Certified Mortgage Advisor
NMLS 1701021
Published 
December 13, 2018

What are mortgage reserves?

Let's talk about mortgage reserves. So what are they and how do they affect you? So mortgage reserves simply are extra money left over in our bank account after we close to make sure that we can make the mortgage payments.

Why would a lender want to see reserves in your bank account?

The main reason a lender would want to see reserves in your bank out is they can make sure that you are not depleting your bank account by closing on a house. So let's say your total closing costs cash to close when you're buying a house is $5,000. If you have $5,500 in your bank account, what they know is that after you close on your house, you're gonna only have $500 left and you might not be able to make the payment for next month.

Lenders want to make sure your bank account will not be emptied

So what the lender's wanting to make sure of is that when you're closing on a house, you're not wiping your bank account completely out.

Good credit score might save you from reserves

So not all loans require reserves. If you have a great credit score, you're putting a substantial amount of money down, maybe 15, 20% or more. You're most likely not going to have a reserve requirement. But if you have a credit score, that's a little bit lower or you're going into some different types of products, like a jumbo product, then you might have some reserve requirements.

Now, usually, this can look anywhere from three to six months of reserves. And what that means is if your housing payment is a thousand dollars per month, three months of reserves is $3,000.

Mortgage reserves can help you

So after closing, the lender wants to know that you have $3,000 in your bank account. Leftover as reserves in case they're needed. So this also helps you because what the lender's trying to do is a level of risk mitigation.  They wanna make sure that you'll be able to afford this loan and that you're not gonna have financial stress with the loan.

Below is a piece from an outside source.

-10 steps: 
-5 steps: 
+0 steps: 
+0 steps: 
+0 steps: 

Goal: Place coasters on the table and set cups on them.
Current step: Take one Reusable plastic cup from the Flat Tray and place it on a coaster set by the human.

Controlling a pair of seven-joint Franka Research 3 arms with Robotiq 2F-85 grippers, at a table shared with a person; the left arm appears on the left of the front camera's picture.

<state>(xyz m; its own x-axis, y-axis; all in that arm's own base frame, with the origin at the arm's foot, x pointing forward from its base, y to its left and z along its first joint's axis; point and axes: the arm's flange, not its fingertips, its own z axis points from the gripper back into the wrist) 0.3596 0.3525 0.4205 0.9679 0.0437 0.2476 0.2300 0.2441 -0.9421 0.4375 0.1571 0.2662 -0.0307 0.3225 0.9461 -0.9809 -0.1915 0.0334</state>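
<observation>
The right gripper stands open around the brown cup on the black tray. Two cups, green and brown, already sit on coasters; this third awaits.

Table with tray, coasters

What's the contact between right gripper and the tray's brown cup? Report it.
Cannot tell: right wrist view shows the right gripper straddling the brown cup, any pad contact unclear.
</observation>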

So if they feel like there's an event in the future where closing on this property is gonna wipe out your bank account, they wanna make sure that's not going to happen and that you feel comfortable and have the ability to repay this mortgage. These are all things that have been put in place after the financial crash or the housing crash in 2008.

This will protect you from financial stress

The reason all of these things are put in place are really to protect you and to protect the economy and to make sure that we're all having increased wages, increased returns on our savings, and we're in mortgages that make sense and don't bankrupt us. So if we talk about reserves, that's what they are.

Reserves is your money, it will not be used paying your loan

It's not money that you have to give to the lender. What we're saying is you're gonna have your cash to close the amount. So our cash to close is the down payment. Plus closing costs added on top and your reserves are anything on top of that, right? So when you're bringing money to closing, it's only down payment and your closing costs, but reserves stay with you.

They're never an amount that you have to pay, but they're an amount that the lender's going to ask to be verified in your account. That way that money is there after closing.